Para defensor público, solução é multa maior

Para o defensor público André Ordacgy, a melhor maneira de forçar as empresas a fazerem acordos é elevar o valor das multas indenizatórias. Só assim, diz, as companhias buscarão soluções pacíficas para evitar o ônus.

- Os números dos juizados mostram que a relação entre passageiros e aéreas não vai bem. A única forma de estimular os acordos é aumentar o valor das condenações - diz o titular do Ofício de Direitos Humanos e Tutela Coletiva da Defensoria Pública da União, no Rio, para quem o fechamento dos postos da Anac nos aeroportos contribui para o elevado número de queixas nos juizados. - Não me parece lógico o juizado estar presente nos aeroportos e a Anac não.

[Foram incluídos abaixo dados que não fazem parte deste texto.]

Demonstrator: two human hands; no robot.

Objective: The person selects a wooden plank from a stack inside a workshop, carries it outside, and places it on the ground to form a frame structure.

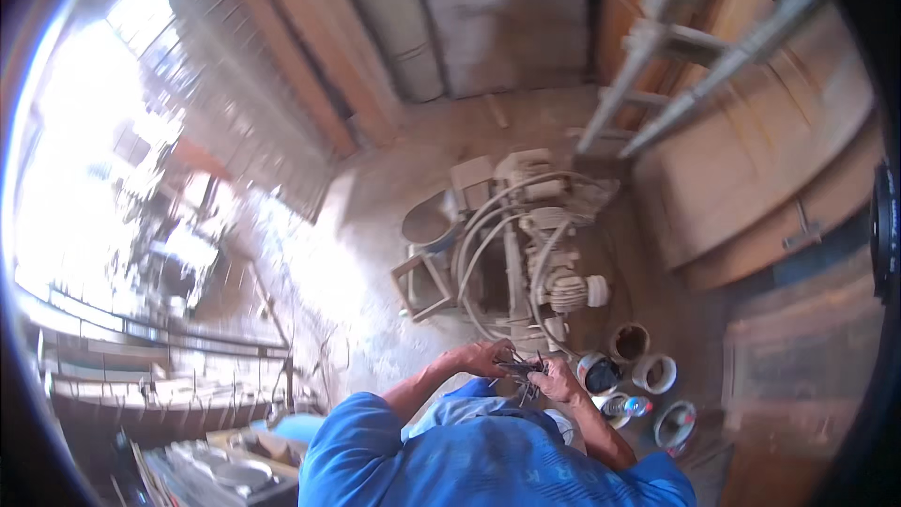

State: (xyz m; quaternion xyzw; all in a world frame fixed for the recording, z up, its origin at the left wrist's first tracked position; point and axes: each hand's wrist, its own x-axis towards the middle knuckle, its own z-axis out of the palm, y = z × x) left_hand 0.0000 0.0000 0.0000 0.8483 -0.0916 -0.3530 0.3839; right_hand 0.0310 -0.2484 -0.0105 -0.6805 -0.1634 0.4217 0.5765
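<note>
Both my hands are close together in front of my blue shirt. My left hand (481, 357) has its fingers curled round a loose bundle of thin dark strips (524, 372), which may be wire or metal; blur hides the exact kind. On the bundle's other side, my right hand (557, 379) pinches it from the right. Several thin ends stick out below and between the hands. Just beyond lies a dusty machine (554, 268) with a ribbed motor and pale hoses (488, 216) looping over it.
Several open cans and buckets (654, 374) stand on the floor to my right, beside a clear bottle (638, 407). A square frame (420, 287) and a round pan (430, 223) lie left of the machine. A ladder (648, 84) leans at far right, near wooden panels (751, 160).
</note>
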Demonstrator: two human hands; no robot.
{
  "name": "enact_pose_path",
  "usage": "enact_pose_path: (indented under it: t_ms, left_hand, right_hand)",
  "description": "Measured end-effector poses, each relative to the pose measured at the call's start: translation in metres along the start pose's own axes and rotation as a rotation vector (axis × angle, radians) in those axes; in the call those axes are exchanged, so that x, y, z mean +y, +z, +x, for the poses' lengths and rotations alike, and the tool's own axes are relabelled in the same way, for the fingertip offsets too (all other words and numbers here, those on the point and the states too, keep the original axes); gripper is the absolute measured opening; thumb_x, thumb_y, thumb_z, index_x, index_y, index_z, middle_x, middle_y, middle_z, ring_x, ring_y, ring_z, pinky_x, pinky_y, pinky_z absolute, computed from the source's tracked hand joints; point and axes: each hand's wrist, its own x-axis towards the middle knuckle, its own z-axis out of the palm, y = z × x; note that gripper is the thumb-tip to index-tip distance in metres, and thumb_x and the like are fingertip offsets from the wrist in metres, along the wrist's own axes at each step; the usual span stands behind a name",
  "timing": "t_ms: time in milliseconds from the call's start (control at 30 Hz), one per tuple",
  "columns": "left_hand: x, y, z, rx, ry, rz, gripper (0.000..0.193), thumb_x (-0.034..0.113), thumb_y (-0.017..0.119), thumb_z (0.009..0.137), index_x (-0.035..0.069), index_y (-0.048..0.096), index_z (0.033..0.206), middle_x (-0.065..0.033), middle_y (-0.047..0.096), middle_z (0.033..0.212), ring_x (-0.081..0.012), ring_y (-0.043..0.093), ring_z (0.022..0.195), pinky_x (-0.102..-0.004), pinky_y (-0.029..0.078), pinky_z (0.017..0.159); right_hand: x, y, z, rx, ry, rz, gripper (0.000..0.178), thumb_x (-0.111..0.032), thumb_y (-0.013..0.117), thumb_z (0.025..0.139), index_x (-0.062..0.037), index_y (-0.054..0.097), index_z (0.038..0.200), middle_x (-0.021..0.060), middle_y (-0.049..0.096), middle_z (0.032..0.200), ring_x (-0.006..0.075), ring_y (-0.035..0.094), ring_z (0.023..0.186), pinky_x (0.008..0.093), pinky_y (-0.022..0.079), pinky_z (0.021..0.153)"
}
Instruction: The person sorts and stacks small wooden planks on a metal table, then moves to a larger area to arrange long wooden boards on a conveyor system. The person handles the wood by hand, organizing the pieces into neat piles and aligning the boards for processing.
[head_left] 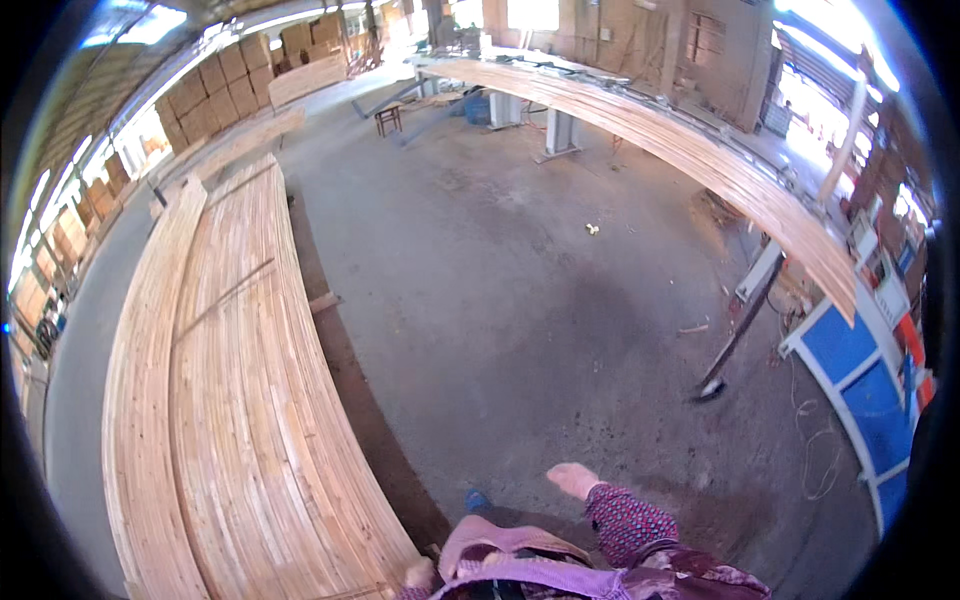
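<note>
My right hand (pixel 574 479) is held out over the concrete floor, below a dark red patterned sleeve (pixel 630 520). It touches nothing that I can see, and its fingers are too blurred to tell apart. Low in the picture, my left hand (pixel 420 573) is beside the near right corner of a long stack of wooden strips (pixel 240 400). Whether it touches the wood is unclear, and its fingers are hidden. A purple strap or cloth edge (pixel 540 575) crosses my front. One blue shoe (pixel 477 499) shows on the floor.
A long run of wooden strips (pixel 640 115) lies on a raised machine line from back to right. At its near end stand a blue-panelled frame (pixel 850 360) and a slanting dark bar (pixel 745 325). A small stool (pixel 388 121) and stacked wood (pixel 215 90) are farther back.
</note>
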Motion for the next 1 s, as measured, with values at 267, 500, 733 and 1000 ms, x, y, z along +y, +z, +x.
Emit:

Em meados do ano, a Anac decidiu fechar seus postos de atendimento - hoje há apenas um em Guarulhos e um em Brasília - e concentrar as demandas dos passageiros na internet e no telefone. Ordacgy é autor de uma ação, ainda em andamento, que pede a reabertura dos postos.

O oficial de bombeiro Luiz Tadeu Fuchs e o técnico de enfermagem Felipe de Lima Alves Barreto, estão entre os que engordam a lista das ações judiciais no Rio. Os dois voltavam de um congresso, em Santa Catarina, em outubro, quando o voo que faria a conexão entre São Paulo e Rio (Galeão) foi cancelado. A Gol alegou problemas mecânicos. Segundo Fuchs, a empresa se recusou a reacomodá-los no voo seguinte com destino ao Rio porque o desembarque seria no Santos Dumont. Eles esperaram mais de uma hora para embarcar em um avião com destino ao Galeão.

- Perdi minha carona para o hospital e tive que pagar um colega para cobrir o meu plantão - queixa-se Barreto, que também critica a lentidão e a falta de comunicação da Justiça. - Quando abri o processo, me disseram que a audiência seria em 20 a 30 dias. Até agora nada.

A audiência de Barreto está marcada para abril. A do amigo Fuchs sequer tem data:

- Tem gente que fica a ver navios. Eu estou a ver aviões da Gol - disse Fuchs.

A Gol frisou ser necessário levar em conta a relação entre o número de queixas e o volume de operações das companhias aéreas. Disse ainda que "a companhia está aberta ao diálogo e tem todo o interesse em atender da melhor forma possível seus clientes".